Researchers with cybersecurity firm FireEye said on Monday that they have uncovered a bug in Apple's iOS operating system that makes devices vulnerable to remote cyberattacks. Dubbed "Masque Attack", the vulnerability allows the attacker to use malware and replace authentic iOS apps, such as banking and email apps, installed on a device. That means the attacker could steal user's banking credentials by replacing an authentic banking app with an malware that has identical UI.

FireEye's researchers claim that the malware could even access the original app's local data, which wasn't removed when the original app was replaced. These data may contain cached emails, or even login-tokens which the malware could use to log into the user's account directly.

All apps can be replaced except iOS preinstalled apps, such as Mobile Safari. This vulnerability exists because iOS doesn't enforce matching certificates for apps with the same bundle identifier.

"The vulnerability exists because iOS doesn't enforce matching certificates for apps with the same bundle identifier," the researchers explained.

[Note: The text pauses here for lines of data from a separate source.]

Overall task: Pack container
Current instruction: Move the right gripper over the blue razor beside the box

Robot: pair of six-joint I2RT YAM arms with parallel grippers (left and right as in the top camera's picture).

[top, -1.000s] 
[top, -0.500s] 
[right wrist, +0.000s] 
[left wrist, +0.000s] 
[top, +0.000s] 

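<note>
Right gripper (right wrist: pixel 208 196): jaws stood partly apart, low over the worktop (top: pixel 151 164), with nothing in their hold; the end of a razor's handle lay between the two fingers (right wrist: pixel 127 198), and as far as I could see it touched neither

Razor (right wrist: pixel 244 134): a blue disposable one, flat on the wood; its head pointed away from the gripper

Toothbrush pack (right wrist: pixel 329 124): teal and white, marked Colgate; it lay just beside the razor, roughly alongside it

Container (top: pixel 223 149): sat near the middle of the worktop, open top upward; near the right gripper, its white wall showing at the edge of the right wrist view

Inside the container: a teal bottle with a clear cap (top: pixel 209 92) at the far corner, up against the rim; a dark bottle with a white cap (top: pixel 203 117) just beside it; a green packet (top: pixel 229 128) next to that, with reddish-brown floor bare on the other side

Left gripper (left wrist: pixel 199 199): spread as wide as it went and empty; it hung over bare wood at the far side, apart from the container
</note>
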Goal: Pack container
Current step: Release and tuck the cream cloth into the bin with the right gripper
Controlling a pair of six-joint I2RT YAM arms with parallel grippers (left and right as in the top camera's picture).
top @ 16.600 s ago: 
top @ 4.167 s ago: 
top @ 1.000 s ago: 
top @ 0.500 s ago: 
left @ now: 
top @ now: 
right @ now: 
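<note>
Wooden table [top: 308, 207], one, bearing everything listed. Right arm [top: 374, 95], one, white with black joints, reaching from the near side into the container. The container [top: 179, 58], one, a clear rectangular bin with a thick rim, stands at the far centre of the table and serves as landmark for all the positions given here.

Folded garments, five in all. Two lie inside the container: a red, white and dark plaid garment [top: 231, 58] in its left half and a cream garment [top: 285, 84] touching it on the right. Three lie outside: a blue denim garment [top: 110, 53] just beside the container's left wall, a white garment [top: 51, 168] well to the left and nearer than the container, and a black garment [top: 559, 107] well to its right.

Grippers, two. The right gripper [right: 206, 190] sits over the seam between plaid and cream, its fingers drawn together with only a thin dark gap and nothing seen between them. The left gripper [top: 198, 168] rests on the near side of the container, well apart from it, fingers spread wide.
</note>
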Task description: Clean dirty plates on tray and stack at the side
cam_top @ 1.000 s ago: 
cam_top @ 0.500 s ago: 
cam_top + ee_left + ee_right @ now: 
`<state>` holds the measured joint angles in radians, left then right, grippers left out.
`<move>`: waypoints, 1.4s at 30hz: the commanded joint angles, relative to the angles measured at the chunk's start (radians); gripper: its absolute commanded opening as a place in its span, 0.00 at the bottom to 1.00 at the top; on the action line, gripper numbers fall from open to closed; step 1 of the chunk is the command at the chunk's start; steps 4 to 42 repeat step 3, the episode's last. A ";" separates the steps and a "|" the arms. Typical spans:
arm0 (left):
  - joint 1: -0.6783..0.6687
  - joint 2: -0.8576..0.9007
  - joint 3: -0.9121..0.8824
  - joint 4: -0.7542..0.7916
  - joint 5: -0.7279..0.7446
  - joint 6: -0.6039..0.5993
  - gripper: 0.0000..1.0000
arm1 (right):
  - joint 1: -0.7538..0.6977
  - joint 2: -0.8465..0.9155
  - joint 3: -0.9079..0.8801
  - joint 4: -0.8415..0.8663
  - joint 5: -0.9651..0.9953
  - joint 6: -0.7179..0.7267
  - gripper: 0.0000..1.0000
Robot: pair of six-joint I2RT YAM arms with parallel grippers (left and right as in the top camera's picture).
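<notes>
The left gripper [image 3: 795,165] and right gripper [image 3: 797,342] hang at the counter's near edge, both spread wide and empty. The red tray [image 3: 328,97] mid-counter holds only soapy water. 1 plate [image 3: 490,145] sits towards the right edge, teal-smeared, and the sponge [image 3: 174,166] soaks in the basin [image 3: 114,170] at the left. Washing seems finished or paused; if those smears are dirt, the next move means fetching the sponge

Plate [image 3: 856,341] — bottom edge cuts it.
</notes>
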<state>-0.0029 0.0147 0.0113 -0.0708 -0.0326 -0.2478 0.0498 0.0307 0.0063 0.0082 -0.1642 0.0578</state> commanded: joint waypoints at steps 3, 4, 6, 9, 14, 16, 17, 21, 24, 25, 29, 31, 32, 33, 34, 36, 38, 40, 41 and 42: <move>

They verified this vulnerability on iOS 7.1.1, 7.1.2, 8.0, 8.1 and 8.1.1 beta, for both jailbroken and non-jailbroken devices. An attacker could also leverage this vulnerability both through wireless networks and USB.

FireEye mobile security researchers have discovered the iOS vulnerability earlier this summer have already notified Apple about it.

Recently Claud Xiao discovered the "WireLurker" malware, which also started to utilize a limited form of Masque Attacks to attack iOS devices through USB, FireEye said.

iOS users can protect themselves from Masque Attacks by not installing apps from third-party sources other than Apple's official App Store or the users' own organizations. They should also never click "Install" on any pop-ups from third-party web pages, and uninstall any possible app that shows an iOS alert with "Untrusted App Developer" upon opening.